**What you are asked to do**
What you return should be the lines from the first line of the records below through the line holding "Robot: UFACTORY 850", unchanged.

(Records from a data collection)
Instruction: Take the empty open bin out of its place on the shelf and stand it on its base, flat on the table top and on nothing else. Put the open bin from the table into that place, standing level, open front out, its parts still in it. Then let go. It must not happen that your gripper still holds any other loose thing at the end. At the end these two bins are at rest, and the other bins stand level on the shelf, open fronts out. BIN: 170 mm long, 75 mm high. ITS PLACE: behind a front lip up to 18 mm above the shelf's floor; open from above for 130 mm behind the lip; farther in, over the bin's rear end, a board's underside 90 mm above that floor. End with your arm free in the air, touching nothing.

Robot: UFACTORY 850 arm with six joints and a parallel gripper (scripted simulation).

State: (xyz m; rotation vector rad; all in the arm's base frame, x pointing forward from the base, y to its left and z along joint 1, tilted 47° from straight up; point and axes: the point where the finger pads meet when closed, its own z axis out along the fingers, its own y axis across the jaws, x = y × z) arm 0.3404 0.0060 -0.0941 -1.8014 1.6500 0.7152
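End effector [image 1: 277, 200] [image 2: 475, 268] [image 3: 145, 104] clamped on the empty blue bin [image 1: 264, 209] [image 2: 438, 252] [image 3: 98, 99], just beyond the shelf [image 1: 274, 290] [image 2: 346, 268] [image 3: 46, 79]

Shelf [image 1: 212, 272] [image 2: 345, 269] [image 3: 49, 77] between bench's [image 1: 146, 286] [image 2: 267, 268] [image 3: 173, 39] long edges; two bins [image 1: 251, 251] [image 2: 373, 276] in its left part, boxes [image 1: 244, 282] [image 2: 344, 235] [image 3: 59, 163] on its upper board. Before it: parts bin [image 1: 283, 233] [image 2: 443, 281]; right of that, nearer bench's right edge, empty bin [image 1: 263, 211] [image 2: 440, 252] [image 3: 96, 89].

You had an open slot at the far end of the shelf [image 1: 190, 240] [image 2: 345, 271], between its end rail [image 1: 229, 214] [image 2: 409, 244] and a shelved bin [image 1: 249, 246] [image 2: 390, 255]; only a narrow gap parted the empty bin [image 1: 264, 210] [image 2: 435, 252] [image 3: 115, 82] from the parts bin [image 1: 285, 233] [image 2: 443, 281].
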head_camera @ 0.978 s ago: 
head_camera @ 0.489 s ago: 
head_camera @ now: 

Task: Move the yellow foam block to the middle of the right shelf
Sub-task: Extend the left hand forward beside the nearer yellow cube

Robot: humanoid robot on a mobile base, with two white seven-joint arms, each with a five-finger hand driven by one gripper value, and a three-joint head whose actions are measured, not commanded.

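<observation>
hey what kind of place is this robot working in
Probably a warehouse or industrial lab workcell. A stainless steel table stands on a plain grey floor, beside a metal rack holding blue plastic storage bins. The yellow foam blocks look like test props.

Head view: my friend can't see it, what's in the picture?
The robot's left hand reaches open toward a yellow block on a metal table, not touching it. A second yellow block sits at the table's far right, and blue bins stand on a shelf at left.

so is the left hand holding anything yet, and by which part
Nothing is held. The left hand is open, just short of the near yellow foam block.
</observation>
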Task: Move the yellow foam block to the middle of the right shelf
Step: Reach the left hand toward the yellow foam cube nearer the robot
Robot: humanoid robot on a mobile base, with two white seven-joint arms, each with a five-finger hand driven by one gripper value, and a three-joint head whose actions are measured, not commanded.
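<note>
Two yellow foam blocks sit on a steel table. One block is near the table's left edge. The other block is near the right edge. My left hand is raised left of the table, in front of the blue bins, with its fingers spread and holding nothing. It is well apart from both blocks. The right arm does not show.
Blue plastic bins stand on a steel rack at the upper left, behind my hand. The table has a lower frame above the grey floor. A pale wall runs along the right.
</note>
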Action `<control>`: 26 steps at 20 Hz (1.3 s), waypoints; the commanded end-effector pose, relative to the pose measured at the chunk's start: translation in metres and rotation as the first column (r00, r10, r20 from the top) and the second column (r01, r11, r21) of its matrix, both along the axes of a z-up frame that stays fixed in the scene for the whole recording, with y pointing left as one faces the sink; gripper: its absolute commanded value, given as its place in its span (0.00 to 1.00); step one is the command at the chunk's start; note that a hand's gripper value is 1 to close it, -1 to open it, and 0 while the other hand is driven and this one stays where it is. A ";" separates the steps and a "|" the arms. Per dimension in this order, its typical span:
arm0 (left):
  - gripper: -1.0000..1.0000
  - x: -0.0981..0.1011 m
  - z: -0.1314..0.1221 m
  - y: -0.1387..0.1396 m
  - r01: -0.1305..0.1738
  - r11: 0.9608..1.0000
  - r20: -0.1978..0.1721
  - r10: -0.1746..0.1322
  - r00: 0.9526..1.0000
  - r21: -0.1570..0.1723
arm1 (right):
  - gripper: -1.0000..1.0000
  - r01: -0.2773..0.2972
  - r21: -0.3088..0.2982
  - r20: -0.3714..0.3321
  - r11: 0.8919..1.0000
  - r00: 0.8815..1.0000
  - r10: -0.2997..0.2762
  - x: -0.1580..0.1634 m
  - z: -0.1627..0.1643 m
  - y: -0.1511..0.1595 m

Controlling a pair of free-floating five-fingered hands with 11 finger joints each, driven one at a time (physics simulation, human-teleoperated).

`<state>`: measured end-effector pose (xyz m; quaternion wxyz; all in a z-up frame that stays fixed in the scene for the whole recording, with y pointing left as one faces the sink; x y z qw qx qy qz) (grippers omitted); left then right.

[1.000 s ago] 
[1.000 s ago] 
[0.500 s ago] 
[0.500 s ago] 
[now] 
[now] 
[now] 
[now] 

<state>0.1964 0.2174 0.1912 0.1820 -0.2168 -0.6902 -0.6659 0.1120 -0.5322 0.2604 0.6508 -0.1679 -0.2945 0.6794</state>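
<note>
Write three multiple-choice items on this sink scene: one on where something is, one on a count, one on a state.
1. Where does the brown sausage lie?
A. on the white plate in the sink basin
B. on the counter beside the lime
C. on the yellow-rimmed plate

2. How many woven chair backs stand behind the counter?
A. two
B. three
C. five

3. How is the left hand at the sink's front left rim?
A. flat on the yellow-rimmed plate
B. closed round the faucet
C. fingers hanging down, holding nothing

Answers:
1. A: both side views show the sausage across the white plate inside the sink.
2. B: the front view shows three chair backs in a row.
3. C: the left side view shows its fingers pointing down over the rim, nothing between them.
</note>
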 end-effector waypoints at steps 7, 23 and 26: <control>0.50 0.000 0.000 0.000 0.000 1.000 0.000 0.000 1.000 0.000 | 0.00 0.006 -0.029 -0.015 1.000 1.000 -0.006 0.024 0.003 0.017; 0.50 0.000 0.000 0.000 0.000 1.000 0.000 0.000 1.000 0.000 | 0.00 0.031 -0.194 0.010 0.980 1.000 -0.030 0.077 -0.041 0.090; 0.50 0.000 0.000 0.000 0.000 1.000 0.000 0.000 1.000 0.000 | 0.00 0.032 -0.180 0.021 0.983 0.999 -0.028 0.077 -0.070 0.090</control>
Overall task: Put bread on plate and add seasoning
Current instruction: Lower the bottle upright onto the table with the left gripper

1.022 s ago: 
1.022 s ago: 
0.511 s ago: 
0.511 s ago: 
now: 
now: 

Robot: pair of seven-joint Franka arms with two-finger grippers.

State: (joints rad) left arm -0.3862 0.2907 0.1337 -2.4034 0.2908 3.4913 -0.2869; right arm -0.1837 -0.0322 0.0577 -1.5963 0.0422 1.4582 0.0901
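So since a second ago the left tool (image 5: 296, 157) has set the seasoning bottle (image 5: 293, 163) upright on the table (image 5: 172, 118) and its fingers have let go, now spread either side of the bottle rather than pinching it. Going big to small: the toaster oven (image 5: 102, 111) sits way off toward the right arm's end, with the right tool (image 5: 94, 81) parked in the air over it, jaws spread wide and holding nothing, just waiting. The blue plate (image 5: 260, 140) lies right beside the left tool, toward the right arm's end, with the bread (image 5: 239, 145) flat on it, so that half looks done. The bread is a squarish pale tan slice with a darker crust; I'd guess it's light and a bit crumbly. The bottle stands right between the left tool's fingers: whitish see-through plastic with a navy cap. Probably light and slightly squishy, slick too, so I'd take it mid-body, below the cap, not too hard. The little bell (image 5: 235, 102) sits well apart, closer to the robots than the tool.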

**Exercise solution**
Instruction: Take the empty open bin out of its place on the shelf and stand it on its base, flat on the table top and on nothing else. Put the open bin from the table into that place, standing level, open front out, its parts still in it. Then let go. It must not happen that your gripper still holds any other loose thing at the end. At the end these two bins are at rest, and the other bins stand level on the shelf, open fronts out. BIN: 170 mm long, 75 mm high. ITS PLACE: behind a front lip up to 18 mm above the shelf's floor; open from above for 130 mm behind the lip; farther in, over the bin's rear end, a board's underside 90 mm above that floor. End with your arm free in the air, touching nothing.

Robot: UFACTORY 850 arm with six joints and a parallel gripper (scripted simulation).

The answer given above is complete.